Overcharging On The River

In combing the newspaper records from the 19th century, you come across reports of crimes that are familiar as still being committed today, but which were carried out in circumstances that are not exactly recognisable to us today.

Take scams, for example.

Sadly, scamming – or fraud – is still a major crime.

It was also a major crime in the 19th century, as the sad fact is that there are – and always have been – people lurking in the shadows who are more than happy to take advantage of others.

The following example, which was reported in The Morning Post on Friday the 21st of March 1837, features a case that was heard at the Mansion House Court in the City of London:-


An old man, named Johnson, who contracts for the ferry at the Custom House stairs, was charged by Mr. Minton, of No. 128, Cheapside, with having overcharged two ladies who were going a few mornings ago to the Continent.
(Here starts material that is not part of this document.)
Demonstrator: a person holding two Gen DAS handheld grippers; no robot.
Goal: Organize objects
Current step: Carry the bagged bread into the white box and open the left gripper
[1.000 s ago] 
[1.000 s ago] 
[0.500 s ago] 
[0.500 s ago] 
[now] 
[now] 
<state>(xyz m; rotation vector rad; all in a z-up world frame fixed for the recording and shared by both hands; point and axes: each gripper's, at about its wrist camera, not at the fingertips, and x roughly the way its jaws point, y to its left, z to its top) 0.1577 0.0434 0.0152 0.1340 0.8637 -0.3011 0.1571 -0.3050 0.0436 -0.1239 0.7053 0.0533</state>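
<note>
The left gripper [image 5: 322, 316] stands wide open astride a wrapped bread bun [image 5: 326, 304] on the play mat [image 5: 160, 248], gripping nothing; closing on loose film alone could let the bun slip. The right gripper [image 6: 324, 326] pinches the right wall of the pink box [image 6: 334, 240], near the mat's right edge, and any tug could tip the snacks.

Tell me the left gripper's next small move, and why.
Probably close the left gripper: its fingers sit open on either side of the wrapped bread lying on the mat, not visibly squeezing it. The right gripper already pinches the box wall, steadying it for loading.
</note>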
Upon going to the ferry the complainant found the ladies in a state of trepidation, and Johnson insisting upon being paid a shilling each for rowing them to the steamer, which was just about to start off, and which lay at a short distance across the stream.

Witness expostulated with the defendant, but in vain; Johnson declared that he would not let them go to the steamer without that money, and the witness ultimately paid the amount, as well as a shilling for himself for accompanying them and returning.
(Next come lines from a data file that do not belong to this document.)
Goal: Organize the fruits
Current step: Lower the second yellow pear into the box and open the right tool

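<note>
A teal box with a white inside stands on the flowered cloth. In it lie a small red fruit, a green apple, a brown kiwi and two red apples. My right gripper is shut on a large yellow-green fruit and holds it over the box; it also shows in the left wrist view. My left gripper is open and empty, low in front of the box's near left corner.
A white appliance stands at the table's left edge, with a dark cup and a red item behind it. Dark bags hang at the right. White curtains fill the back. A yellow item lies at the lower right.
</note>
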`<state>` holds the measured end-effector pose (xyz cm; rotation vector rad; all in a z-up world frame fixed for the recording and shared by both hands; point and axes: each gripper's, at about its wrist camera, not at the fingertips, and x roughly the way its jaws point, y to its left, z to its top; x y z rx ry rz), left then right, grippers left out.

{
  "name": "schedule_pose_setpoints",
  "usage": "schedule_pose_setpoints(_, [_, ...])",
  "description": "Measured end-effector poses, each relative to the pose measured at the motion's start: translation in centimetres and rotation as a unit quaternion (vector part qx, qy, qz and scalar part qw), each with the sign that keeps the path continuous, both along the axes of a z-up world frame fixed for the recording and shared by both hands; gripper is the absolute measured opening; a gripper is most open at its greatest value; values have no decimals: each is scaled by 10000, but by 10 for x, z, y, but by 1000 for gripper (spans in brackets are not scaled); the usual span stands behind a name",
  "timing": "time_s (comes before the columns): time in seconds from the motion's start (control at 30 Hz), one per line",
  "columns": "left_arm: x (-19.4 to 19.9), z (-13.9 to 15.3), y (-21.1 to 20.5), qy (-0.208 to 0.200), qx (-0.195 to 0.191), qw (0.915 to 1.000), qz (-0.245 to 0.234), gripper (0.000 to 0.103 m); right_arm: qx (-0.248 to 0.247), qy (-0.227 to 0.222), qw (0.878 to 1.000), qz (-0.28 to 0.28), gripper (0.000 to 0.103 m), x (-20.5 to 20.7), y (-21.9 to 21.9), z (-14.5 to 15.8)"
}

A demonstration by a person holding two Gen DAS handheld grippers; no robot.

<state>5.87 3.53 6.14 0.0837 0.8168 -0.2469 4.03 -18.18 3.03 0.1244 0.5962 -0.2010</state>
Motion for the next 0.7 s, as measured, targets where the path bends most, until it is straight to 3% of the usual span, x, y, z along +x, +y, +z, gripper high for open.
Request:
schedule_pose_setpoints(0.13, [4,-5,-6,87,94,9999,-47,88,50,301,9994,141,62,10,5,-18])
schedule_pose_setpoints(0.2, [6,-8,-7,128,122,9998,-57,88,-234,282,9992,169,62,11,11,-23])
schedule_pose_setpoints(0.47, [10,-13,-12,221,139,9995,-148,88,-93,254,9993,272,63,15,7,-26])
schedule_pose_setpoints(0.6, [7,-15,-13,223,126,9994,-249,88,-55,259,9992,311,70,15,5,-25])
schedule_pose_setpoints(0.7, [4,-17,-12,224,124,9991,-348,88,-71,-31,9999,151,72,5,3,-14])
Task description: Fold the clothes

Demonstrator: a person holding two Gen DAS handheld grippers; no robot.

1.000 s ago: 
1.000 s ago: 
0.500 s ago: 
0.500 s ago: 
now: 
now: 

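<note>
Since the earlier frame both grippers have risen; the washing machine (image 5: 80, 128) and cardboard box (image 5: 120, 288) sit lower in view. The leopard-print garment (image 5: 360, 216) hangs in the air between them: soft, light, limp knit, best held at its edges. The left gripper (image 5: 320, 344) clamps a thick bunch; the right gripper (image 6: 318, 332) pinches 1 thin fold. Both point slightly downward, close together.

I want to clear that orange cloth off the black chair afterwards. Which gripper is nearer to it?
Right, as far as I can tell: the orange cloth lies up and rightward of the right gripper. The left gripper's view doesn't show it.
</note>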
Alderman Copeland:- “I thought I had put an end to this species of extortion when I was in the chair; but I find I am mistaken.
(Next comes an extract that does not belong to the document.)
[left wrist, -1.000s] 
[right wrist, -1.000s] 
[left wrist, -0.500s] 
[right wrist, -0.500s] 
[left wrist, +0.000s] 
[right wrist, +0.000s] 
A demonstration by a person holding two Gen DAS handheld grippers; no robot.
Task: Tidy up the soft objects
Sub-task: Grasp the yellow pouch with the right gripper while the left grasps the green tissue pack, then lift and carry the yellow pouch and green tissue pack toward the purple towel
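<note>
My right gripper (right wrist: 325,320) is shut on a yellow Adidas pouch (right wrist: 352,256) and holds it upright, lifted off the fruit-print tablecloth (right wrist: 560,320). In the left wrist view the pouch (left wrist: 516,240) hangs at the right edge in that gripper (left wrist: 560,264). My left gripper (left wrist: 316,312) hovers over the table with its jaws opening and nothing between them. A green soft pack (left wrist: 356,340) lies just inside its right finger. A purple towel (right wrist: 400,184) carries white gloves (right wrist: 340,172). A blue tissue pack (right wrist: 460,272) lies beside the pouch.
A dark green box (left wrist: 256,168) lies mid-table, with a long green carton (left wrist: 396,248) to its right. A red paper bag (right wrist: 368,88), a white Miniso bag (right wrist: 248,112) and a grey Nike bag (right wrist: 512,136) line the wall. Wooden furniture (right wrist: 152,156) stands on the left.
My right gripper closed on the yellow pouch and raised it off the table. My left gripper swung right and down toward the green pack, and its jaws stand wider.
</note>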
It was then the custom of watermen to charge persons who were going to the Continent in steamers four or five shillings each for rowing them a few yards, upon the calculation that the fear of losing the passage would set aside the possibility of refusal.

I find that they are returning to their old tricks, and I am glad to be presiding on such an occasion.”

Johnson made the old excuse of additional luggage to justify the demand, but Mr. Minton deposed that the ladies had with them no more luggage than was allowed to be taken by two passengers free from charge.

Alderman Copeland:- “I fine the defendant forty shillings and costs.”


Johnson persevered in saying that he was right in his charge, and declared that he had never been summoned for 40 years.

Alderman Copeland:-  “I dare say the penalty will do much good, and I am thankful to the gentleman who took the trouble to attend.”

Johnson:-  “Won’t your Lordship be good enough to remit a part of the penalty?”

Alderman Copeland:-  “Not a farthing.”


The defendant then most reluctantly paid the penalty and costs, but immediately afterwards asked whether he could not appeal from the decision?

Alderman Copeland:- “No, you are too late, we are in possession of the money.” (Laughter.)

Mr. Minton requested that the money to which he was entitled should be given to the poor objects who were brought in such multitudes to the Justice Room.